Outro exemplo é o caso da loja de armas São Domingos Caça e Pesca, em Manaus (AM). O estabelecimento teve 133.300 munições apreendidas por armazenar quantitativo acima do limite permitido. Os artigos continuaram em posse do local —como depositário do bem durante o procedimento— até a regularização da situação.
Houve também o caso do Spartan Clube de Tiro, em Salvador (BA). O local possuía arma de fogo sem comprovação de origem lícita. O documento de fiscalização informou apenas que a arma foi apreendida, mas ficou em posse da empresa, também como depositária durante o processo.
A loja de armas São Domingos informou que a situação foi regularizada no Exército. O Spartan Clube de Tiros foi procurado, mas não respondeu.
De acordo com o TCU, possuir, ter em depósito ou manter sob guarda arma de fogo, acessório ou munição em desacordo com determinação legal ou regulamentar é crime previsto no Estatuto do Desarmamento.
“A equipe de auditoria entende que essa falta de padrão na execução das ações fiscalizatórias do órgão compromete o sistema de controle de armas de fogo instituído e impacta negativamente a segurança pública do país”, disse o tribunal.
“Ademais, não apresentar os administrados em situação de possível infração criminal às autoridades competentes é uma infração gravíssima ao Estatuto do Desarmamento (arts. 12, 14 e 16), [e] às autoridades policiais, como determina o art. 301, do Código de Processo Penal”, completa a auditoria do TCU.
O Exército foi procurado pela Folha, mas não respondeu.

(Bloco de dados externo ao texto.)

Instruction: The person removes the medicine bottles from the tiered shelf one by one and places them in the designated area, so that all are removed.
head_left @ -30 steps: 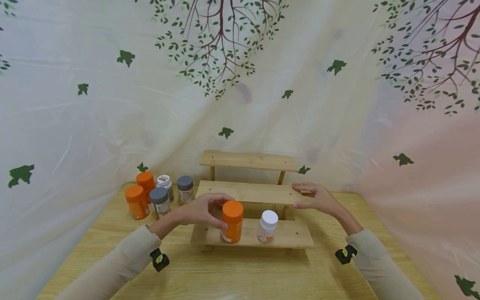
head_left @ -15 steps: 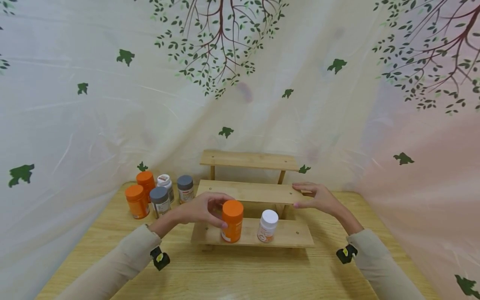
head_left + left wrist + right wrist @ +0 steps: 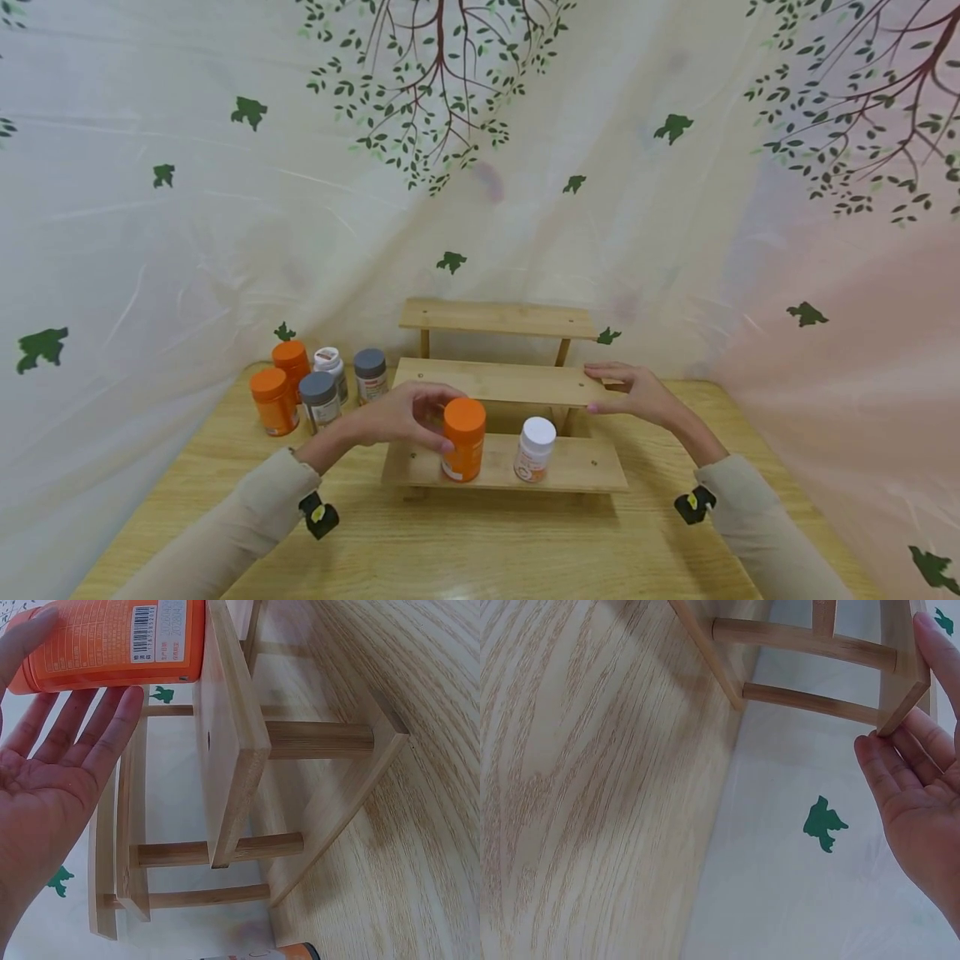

Segundo Ivan Marques, advogado e membro do Fórum Brasileiro de Segurança Pública, se o Exército não tem capacidade para recolher armas em situação irregular ao fiscalizar e se omite na aplicação da lei, a Justiça deveria tomar providências urgentes.
“A Justiça deveria até investigar o porquê. Pode haver corrupção ou favorecimento. Não é uma opção, ele tem que cumprir a lei [enviar para autoridades policiais], que é bem clara”, avaliou o especialista.
Como a Folha mostrou, fiscalizações do Exército encontraram diversas irregularidades em clubes de tiro. Eles funcionam com falta de controle adequado de frequentadores ou mesmo sem alvará.
O Exército também encontrou loja armazenando armamentos acima do limite permitido e CACs com certificado de registro da arma de fogo vencido. Em todos os casos, o Exército disse apenas que autuou os locais.
Os técnicos do TCU pedem, inclusive, a abertura de um processo à parte sobre o tema devido aos indícios de graves fragilidades.
De acordo com a auditoria da corte, o Exército deixou de encaminhar outras informações solicitadas pelo tribunal de contas, como a quantidade de entidades de tiro e de CACs inspecionados e fiscalizados.
Também não foi repassada a quantidade de requerimentos de registro, aquisição e cadastramento de armas de uso permitido e restrito, apresentados por CACs e entidades de tiro, que foram indeferidos pelo Exército, entre outras perguntas.
Segundo o TCU, o não fornecimento de parte das informações solicitadas impossibilitou uma avaliação mais apurada das atividades de fiscalização do Exército aos CACs, clubes e lojas de armas.
“No caso em análise, as informações parciais prestadas corroboram o comportamento pouco colaborativo do órgão em relação às atuações deste tribunal, ao adotar postura reativa e não diligente no atendimento às demandas das equipes de auditoria, em ações legitimamente aprovadas pela corte de contas”, disse o órgão no documento.
A auditoria foi realizada pela Secretaria de Controle Externo da Defesa Nacional e Segurança Pública, entre novembro de 2021 e março de 2022. Ela ainda precisa ser analisada pelos ministros da corte.
A Folha já mostrou anteriormente outros problemas que impactam nas fiscalizações. Entre eles o fato do banco de dados do Exército ser incapaz de detalhar os tipos e calibres das armas armazenadas de CACs.
Os CACs são base política do presidente Jair Bolsonaro (PL) e foram beneficiados por uma série de normas do Executivo que ampliaram o acesso a armas e diminuíram o controle sobre armamentos.